Buyung Meniru Papa, Upik Meniru Mama


Kadang anak juga akan meniru perilaku dari jenis kelamin yang berbeda. Misalnya, anak laki-laki meniru tingkah laku ibunya dan anak perempuan meniru tingkah laku ayahnya. Sebenarnya ini nggak apa-apa, karena anak juga perlu tahu bagaimana ibu dan ayahnya. Jangan sampai anak hanya tahu ibunya saja atau ayahnya sajaYang penting, jangan sampai anak perempuan lebih sering meniru ayahnya dan anak lelaki malah cenderung meniru ibunya. Karena proses peniruan ini nanti arahnya ke proses identifikasi di mana anak beridentifikasi dengan jenis kelamin yang sama. 

Biasanya terjadi di usia TK atau sekitar 4-5 tahun. Nah, kalau anak lebih sering meniru dari jenis kelamin berbeda, sebaiknya orangtua mengarahkan. Misalnya, "Aduh, Mbak pakai sepatu Ayah. Memang Ayah gagah, ya! Mbak mau seperti Ayah?" kemudian alihkan perhatiannya pada hal atau pekerjaan yang sesuai jenis kelaminnya, "Eh, Mbak, Ibu ingin dibantu, lo. Yuk, ikut Ibu ke dapur, bantu Ibu potong sayur." Begitupun bila anak lelaki, misalnya, senang berdandan. Ayah bisa mengatakan, "Wah, Abang ingin dandan seperti Ibu, ya? Coba, nih, Abang pakai baju Ayah. Enak mana, sih?"

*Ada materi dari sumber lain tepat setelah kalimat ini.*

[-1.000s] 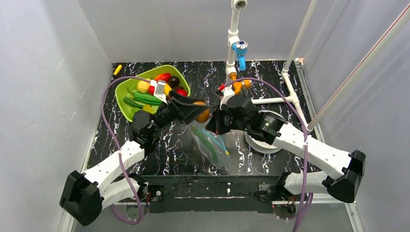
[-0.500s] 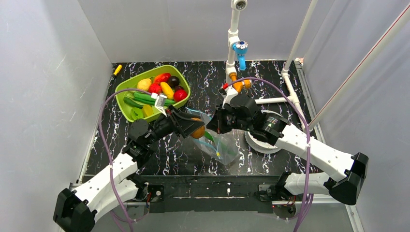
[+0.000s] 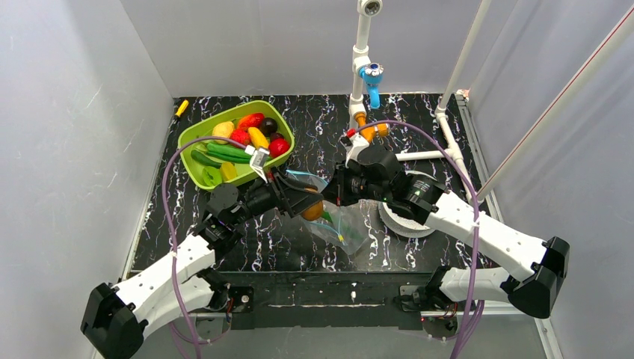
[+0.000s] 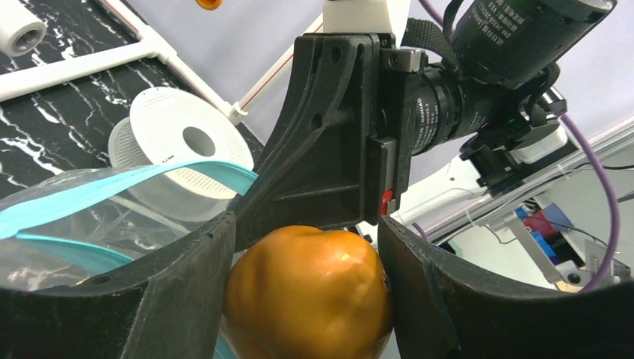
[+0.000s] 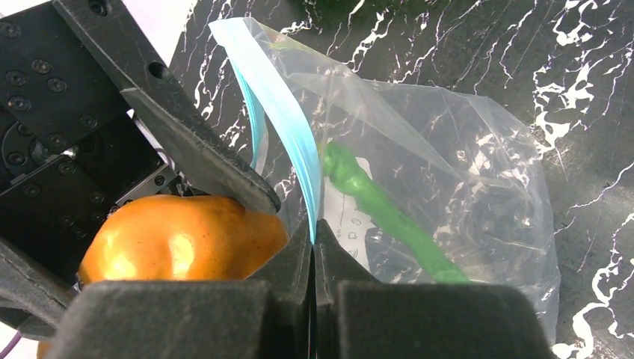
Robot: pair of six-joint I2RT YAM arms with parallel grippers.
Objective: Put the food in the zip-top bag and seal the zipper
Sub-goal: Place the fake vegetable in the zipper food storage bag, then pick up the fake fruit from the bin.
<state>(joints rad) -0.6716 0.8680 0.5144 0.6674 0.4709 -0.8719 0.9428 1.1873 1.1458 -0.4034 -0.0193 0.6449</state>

Jadi, ayah memberi tahu kepada anak lelaki dan ibu yang memberi tahu anak perempuan. Di situlah sebetulnya peran ayah dan ibu pada anak yang berjenis kelamin sama dengan orangtuanya. Agar si anak nantinya beridentifikasi dengan orangtua yang berjenis kelamin sama dengannya. Namun begitu, tak berarti harus ayah terhadap anak lelaki dan harus ibu terhadap anak perempuan. Baik ayah maupun ibu sama-sama bisa melakukannya. Misalnya, "Kenapa, sih, Abang ingin dandan seperti Ibu? Ayah gagah, lo. Abang pasti juga gagah kalau dandan seperti Ayah." Atau, bisa juga ibu mengalihkan, "Nah, sekarang Ibu lagi dandan. Coba Abang pura-pura jadi bapaknya. Nih, Abang pakai baju Ayah."
Sebenarnya, pada setiap anak ada kecenderungan meniru dari jenis kelamin yang berbeda. Ini tak berpengaruh apa-apa pada perkembangan anak. Maksudnya, anak tak akan sampai jadi homo atau lesbian. Karena bila anak sudah masuk sekolah, dia akan memasuki age gang di mana gang-nya itu terdiri dari anak yang berjenis kelamin sama. Jadi, tetap ada balance.
Sepanjang ayah dan ibu sama-sama memperhatikan anak, maka tak ada yang perlu dikhawatirkan. Jadi, biarkan saja anak di masa batitanya meniru dan mencoba semuanya agar dia juga belajar mengetahui peran masing-masing jenis kelamin.